Not all tax-saving products are created equal. Some are solid investments. Others are average products dressed up for March.

Traditional insurance plans and ULIPs often resurface every January because they conveniently fill the 80C gap. But combining insurance and investment usually means compromising on both.

“Protection and wealth creation work best when treated separately,” says Bajaj. “Clarity always beats convenience.”

Mistake #5: Tunnel Vision On Section 80C

January panic often ends once Rs 1.5 lakh under 80C is “done.” But that’s only part of the picture.

Health insurance under Section 80D, NPS under 80CCD(1B), and HRA planning are frequently ignored, leaving meaningful tax savings untapped.

“Smart tax planning is holistic,” Bajaj explains. “It looks across sections, not just at one familiar limit.”

The Real Cost Of January Panic

The real damage isn’t just one bad decision, it’s repetition. Year after year, rushed choices compound into lower returns, tighter liquidity, and avoidable stress. A few percentage points lost annually may feel small but over a decade, they quietly erase lakhs from long-term wealth. The fix isn’t complex. It’s simply earlier.

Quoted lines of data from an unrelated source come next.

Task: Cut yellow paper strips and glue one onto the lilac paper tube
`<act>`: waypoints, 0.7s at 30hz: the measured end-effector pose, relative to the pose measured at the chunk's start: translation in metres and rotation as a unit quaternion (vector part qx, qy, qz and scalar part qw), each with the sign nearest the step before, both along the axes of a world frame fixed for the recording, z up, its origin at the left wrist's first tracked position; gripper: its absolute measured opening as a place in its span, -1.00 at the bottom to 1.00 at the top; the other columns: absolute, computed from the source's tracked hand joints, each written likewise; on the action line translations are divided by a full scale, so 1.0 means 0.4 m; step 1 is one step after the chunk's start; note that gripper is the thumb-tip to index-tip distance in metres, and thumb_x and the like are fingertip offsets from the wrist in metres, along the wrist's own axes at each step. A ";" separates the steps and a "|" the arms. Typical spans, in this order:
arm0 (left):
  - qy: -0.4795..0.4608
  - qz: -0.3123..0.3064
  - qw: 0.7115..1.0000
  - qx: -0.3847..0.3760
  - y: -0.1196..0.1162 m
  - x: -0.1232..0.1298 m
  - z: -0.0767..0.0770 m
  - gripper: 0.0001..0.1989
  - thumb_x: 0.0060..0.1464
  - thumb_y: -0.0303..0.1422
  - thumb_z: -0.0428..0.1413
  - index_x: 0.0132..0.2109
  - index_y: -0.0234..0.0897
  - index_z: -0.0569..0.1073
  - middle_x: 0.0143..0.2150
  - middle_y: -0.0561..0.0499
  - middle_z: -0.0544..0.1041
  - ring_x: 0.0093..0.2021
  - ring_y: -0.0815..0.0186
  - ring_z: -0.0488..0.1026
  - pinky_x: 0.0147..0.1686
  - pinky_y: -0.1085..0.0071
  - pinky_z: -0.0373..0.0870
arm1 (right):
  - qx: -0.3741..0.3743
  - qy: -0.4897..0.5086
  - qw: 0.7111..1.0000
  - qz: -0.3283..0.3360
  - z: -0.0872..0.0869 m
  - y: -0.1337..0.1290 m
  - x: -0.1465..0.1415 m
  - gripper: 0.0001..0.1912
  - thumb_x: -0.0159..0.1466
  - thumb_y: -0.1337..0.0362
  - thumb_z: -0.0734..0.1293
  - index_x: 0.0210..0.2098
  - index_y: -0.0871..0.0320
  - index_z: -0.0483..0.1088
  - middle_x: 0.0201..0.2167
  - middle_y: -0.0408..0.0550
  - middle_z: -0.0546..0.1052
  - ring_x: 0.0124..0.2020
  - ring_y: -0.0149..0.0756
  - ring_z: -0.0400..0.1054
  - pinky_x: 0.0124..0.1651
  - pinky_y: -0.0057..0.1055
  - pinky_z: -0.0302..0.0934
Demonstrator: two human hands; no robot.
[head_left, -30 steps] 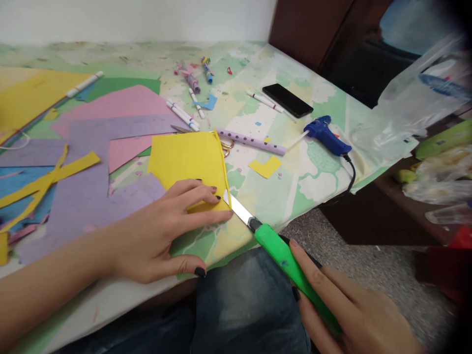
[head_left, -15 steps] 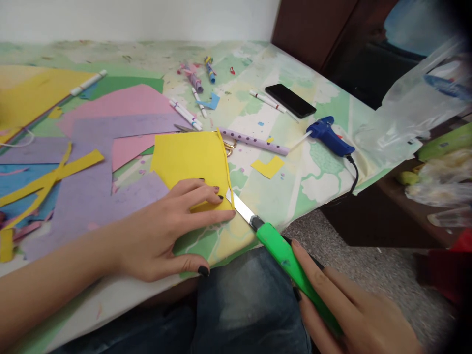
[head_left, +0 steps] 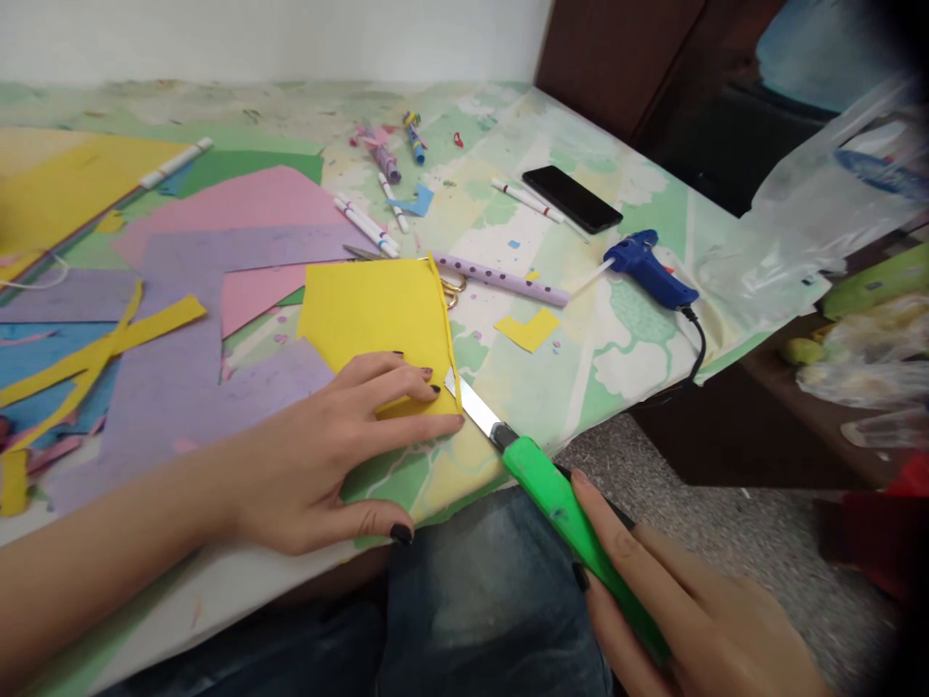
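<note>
My left hand (head_left: 348, 436) lies with fingers spread on a sheet of yellow craft paper (head_left: 370, 315), pressing its near right corner against the table. Along the sheet's right side runs a narrow yellow strip (head_left: 445, 334), folded or partly separated; I cannot tell which. My right hand (head_left: 682, 600) is wrapped round a green utility knife (head_left: 555, 503). The knife's blade (head_left: 475, 409) is extended, and its tip touches the strip near that corner, close to my left fingertips. Gold-handled scissors (head_left: 454, 290) lie partly under the yellow sheet.
Purple paper (head_left: 170, 387), pink paper (head_left: 268, 203) and yellow strips (head_left: 108, 348) cover the left. A spotted purple paper tube (head_left: 500, 279), a phone (head_left: 572, 198), a blue glue gun (head_left: 649, 269) and markers (head_left: 367, 227) lie beyond. The table edge (head_left: 581, 436) runs beneath the knife.
The knife and my right hand have shifted very slightly to the left. My left hand and the yellow paper look the same.
</note>
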State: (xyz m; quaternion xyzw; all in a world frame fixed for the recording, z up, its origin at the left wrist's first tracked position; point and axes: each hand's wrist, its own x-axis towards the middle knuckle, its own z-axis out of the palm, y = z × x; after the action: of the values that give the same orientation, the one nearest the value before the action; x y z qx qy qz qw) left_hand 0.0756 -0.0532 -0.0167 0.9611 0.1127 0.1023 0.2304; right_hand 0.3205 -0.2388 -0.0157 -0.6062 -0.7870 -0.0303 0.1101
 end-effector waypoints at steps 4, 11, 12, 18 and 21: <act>0.002 -0.004 1.000 0.000 0.001 0.001 0.002 -0.44 0.13 -0.06 0.03 0.23 -0.12 0.27 0.10 -0.18 0.31 0.11 -0.04 0.19 0.15 -0.04 0.08 | -0.025 0.002 1.000 -0.002 -0.002 -0.007 0.005 -0.50 0.37 0.28 0.08 0.25 0.37 0.13 -0.57 -0.14 0.39 -0.68 -0.42 0.36 -0.69 -0.52 0.22; 0.005 -0.014 1.000 -0.002 0.006 -0.001 0.005 -0.44 0.11 -0.10 0.08 0.23 -0.12 0.26 0.11 -0.19 0.32 0.10 -0.04 0.21 0.12 -0.05 0.14 | -0.040 0.018 0.999 -0.003 0.006 0.004 -0.004 -0.46 0.37 0.27 0.10 0.29 0.37 0.09 -0.55 -0.12 0.39 -0.67 -0.42 0.34 -0.68 -0.52 0.23; 0.007 -0.014 1.000 -0.001 0.007 -0.001 0.006 -0.44 0.11 -0.11 0.08 0.24 -0.12 0.25 0.11 -0.19 0.31 0.11 -0.04 0.20 0.12 -0.05 0.13 | -0.040 0.020 0.999 -0.005 0.007 0.005 -0.006 -0.46 0.37 0.27 0.10 0.29 0.37 0.09 -0.56 -0.13 0.39 -0.67 -0.42 0.34 -0.68 -0.52 0.23; 0.010 -0.009 1.000 -0.002 0.002 0.000 0.005 -0.45 0.13 -0.10 0.05 0.23 -0.14 0.26 0.10 -0.18 0.30 0.12 -0.02 0.17 0.16 -0.01 0.05 | -0.034 0.018 0.999 -0.011 0.004 0.008 -0.010 -0.46 0.36 0.28 0.10 0.29 0.38 0.09 -0.56 -0.13 0.38 -0.66 -0.41 0.34 -0.68 -0.51 0.23; 0.002 -0.006 1.000 -0.004 0.001 -0.001 0.002 -0.45 0.14 -0.09 0.03 0.23 -0.15 0.27 0.10 -0.19 0.29 0.12 -0.01 0.17 0.17 -0.02 0.04 | -0.038 0.013 0.999 -0.010 -0.001 0.006 -0.005 -0.46 0.36 0.28 0.11 0.29 0.38 0.08 -0.56 -0.14 0.37 -0.68 -0.42 0.33 -0.69 -0.51 0.22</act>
State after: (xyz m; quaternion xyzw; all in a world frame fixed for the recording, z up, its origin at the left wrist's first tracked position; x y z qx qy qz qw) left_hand 0.0752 -0.0529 -0.0158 0.9612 0.1076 0.0980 0.2342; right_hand 0.3184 -0.2366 -0.0161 -0.6179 -0.7802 0.0066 0.0974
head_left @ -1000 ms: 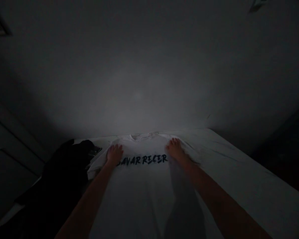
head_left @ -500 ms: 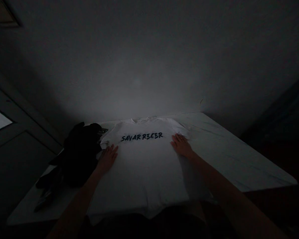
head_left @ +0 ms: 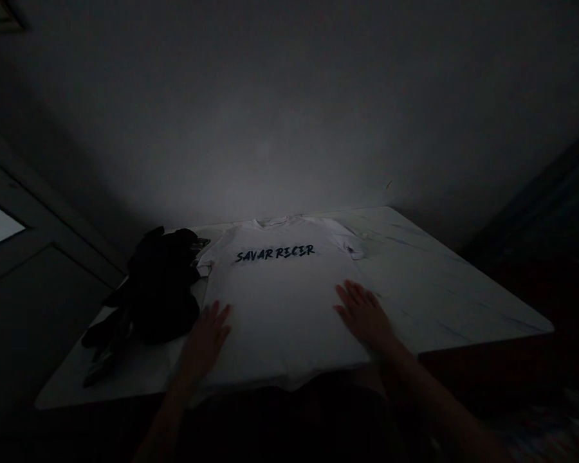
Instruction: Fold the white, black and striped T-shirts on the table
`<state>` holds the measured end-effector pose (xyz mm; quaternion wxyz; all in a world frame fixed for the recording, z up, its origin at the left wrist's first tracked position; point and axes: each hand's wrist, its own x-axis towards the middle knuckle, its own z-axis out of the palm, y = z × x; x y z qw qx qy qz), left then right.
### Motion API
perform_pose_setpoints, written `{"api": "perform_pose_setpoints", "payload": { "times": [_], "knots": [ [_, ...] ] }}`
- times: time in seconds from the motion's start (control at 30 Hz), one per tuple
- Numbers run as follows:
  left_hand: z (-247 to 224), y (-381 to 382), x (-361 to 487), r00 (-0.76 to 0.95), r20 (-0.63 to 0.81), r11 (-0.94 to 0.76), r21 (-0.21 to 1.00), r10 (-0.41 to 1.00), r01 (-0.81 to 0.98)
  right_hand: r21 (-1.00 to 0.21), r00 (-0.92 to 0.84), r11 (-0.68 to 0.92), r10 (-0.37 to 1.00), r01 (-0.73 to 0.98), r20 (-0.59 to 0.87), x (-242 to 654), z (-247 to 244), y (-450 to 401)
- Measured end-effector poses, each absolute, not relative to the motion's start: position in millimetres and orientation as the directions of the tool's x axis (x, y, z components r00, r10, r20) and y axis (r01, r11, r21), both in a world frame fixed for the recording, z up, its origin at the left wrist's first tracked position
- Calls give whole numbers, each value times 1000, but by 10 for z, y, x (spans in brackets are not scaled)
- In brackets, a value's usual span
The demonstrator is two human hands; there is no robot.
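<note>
A white T-shirt [head_left: 275,302] with dark lettering across its chest lies spread on the marble-patterned table [head_left: 444,296], its collar toward the wall. My left hand [head_left: 207,337] is at the shirt's left side, below the sleeve, with fingers spread. Over the right side of the shirt, my right hand [head_left: 364,312] rests flat with its fingers apart. Neither hand grips the fabric. The shirt's bottom hem lies along the near edge of the table.
A heap of black clothing [head_left: 161,286] lies on the left part of the table. Behind the table stands a plain wall [head_left: 270,128]. A door [head_left: 33,257] with a bright pane is at the far left. The room is dim.
Both hands have slid down the shirt toward the near edge, from beside the lettering to lower on the body. The view has shifted slightly.
</note>
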<state>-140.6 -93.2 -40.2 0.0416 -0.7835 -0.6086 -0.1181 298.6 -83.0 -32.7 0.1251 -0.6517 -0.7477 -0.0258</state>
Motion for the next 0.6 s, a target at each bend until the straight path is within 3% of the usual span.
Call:
{"api": "perform_pose_setpoints", "payload": {
  "times": [0.1, 0.2, 0.33, 0.47, 0.6],
  "knots": [
    [-457, -1207, -1748, 138, 310, -202, 186, 941, 962, -132, 75, -40, 961, 990, 267, 3525, -355, -974],
    [-467, -1441, -1700, -94, 413, -5, 232, 906, 973, -176, 232, -182, 916, 967, 328, 3612, -350, -1157],
    [-410, -1568, -1508, -303, 359, 187, 323, 883, 928, -228, 363, -306, 887, 924, 284, 3451, -290, -1357],
    [-334, -1488, -1530, -375, 262, 241, 429, 889, 870, -330, 468, -411, 876, 850, 114, 3411, -198, -1389],
    [-275, -1498, -1635, -339, 305, 169, 469, 890, 867, -340, 453, -394, 884, 854, 112, 3455, -154, -1377]
  ]
}}
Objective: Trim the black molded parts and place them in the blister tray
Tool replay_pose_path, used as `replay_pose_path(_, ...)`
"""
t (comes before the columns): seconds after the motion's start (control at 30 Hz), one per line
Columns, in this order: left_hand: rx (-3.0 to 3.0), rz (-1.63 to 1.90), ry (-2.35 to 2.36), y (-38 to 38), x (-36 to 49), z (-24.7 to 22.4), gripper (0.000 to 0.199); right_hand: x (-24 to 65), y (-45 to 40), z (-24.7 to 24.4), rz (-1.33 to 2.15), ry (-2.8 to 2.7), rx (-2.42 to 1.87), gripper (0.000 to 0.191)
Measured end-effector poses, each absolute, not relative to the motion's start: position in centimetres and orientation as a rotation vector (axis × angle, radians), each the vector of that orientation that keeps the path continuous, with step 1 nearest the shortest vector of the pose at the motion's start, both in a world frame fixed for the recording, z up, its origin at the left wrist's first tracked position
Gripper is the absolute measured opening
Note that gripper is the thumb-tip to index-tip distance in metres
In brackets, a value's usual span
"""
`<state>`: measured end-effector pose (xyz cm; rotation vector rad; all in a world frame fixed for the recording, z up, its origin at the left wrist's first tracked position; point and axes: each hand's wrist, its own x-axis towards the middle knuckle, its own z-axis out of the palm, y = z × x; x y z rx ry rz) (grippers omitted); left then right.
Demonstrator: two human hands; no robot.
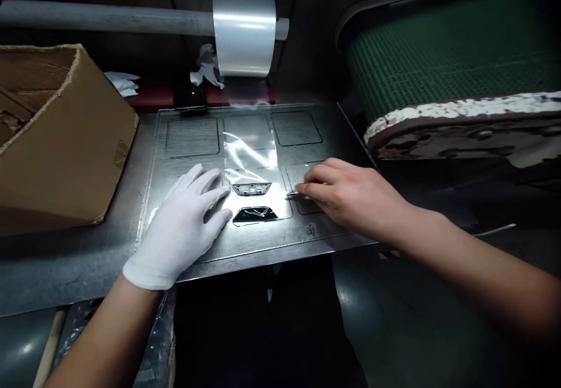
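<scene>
My left hand (184,224), in a white glove, lies with fingers spread on a metal plate (205,252). Its fingertips reach the left side of a strip of clear film (249,148). Just right of those fingertips are two small trapezoid pieces: a grey one with holes (252,189) and, nearer me, a glossy black one (255,214). My bare right hand (342,192) is closed around a thin blade (291,194), whose tip points left towards the grey piece. Most of the blade's handle is hidden in the fingers.
Behind the plate, a roll of clear film (244,34) hangs on a horizontal bar (109,17). A cardboard box (83,137) stands at left. On the right, the end of a green conveyor belt (438,55) overhangs the work area. A black object (190,97) sits behind the plate.
</scene>
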<state>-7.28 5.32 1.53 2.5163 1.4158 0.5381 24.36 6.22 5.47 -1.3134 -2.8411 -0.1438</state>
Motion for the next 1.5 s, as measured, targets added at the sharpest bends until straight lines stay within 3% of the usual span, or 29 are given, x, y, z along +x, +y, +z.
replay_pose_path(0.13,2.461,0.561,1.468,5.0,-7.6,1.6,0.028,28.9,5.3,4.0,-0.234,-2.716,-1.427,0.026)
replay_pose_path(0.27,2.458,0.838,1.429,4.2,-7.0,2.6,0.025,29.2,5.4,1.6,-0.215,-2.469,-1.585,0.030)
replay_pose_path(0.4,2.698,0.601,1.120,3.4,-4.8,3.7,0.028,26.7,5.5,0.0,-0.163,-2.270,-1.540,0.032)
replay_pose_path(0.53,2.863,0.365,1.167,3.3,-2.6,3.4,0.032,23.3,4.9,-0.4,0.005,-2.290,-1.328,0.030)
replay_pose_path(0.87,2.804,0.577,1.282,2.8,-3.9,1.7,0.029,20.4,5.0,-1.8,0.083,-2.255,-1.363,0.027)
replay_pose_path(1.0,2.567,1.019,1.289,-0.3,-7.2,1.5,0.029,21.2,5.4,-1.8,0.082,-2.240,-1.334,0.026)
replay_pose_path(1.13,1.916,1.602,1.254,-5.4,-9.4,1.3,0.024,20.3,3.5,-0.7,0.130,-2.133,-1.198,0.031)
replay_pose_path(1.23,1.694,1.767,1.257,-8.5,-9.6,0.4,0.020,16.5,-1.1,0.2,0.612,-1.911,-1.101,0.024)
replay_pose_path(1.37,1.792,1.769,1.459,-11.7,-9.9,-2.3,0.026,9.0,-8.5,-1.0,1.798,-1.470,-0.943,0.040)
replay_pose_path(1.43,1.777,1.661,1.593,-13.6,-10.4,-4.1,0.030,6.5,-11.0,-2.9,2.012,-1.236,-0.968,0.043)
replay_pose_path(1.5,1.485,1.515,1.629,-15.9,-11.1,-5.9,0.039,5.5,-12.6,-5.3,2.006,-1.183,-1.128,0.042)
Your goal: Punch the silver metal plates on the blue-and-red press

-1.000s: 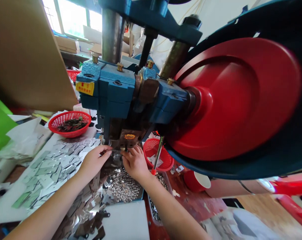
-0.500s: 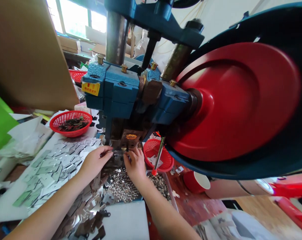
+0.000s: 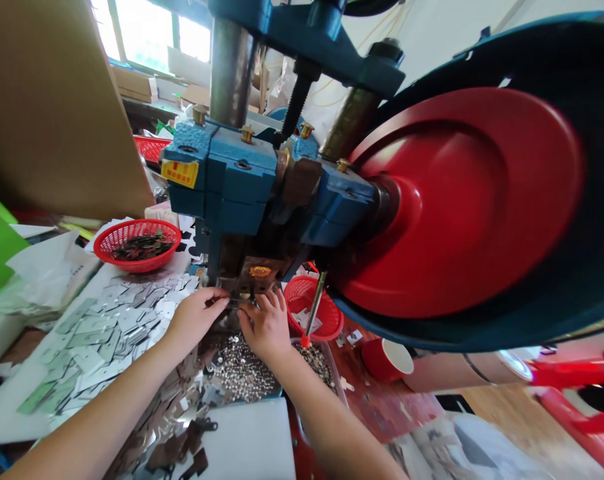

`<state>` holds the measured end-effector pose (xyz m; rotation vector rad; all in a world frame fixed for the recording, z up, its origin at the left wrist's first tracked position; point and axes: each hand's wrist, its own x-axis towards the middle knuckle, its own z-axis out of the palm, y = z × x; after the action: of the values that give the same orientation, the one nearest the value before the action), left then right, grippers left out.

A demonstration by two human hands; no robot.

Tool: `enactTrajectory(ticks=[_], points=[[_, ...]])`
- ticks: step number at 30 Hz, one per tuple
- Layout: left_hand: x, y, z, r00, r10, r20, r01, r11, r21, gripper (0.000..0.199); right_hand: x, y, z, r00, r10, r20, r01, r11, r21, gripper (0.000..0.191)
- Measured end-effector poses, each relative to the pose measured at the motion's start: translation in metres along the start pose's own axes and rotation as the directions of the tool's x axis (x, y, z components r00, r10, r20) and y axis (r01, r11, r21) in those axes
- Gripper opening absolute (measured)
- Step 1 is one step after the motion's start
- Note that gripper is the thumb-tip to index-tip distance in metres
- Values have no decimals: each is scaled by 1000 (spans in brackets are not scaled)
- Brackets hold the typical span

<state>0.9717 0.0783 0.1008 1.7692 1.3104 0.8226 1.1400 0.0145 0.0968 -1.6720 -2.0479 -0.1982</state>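
Note:
At the foot of a blue bench press (image 3: 242, 177), both my hands meet just in front of the tooling. My left hand (image 3: 195, 320) pinches the left end of a small thin metal plate (image 3: 235, 304) between thumb and fingertips. On the other side, my right hand (image 3: 266, 327) has its fingers bent, with the tips at the plate's right end under the press head. What exactly those fingertips grip is too small to make out. Directly below the hands is a heap of small shiny metal rivet-like parts (image 3: 245, 370).
Flat metal plates (image 3: 95, 340) lie spread at left, near a red basket (image 3: 137, 247) of dark pieces. Another red basket (image 3: 332, 320) stands behind the red-tipped lever (image 3: 315, 310). A large red flywheel (image 3: 462, 200) fills the right. A red cup (image 3: 387, 360) is on the table.
My right hand has shifted slightly left along the plate, toward my left hand. My left hand keeps its pinch. The whole view has moved a little.

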Motion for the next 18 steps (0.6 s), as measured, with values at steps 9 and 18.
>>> enactTrajectory(ticks=[9,18], points=[[-2,1,1,1000,-18,-4,18,1000,-1,29,-4,0,3,1000,7,-11,-7,1000,10,26],[0,1,6,1000,9,6,-9,999,51,29,-6,3,4,1000,-17,-23,17,1000,5,24]])
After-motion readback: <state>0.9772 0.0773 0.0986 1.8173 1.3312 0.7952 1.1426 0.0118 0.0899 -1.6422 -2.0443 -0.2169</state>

Plan in April. Compare regimes. Spread investments through SIPs. Document steadily. Use January only to confirm, not to decide. “Tax planning works best when it’s proactive, not reactive,” Bajaj says. “The goal is confidence, not compliance under pressure.” Because the difference between tax-saving and tax-planning isn’t the product you buy in January. It’s the calm you create months before panic ever sets in.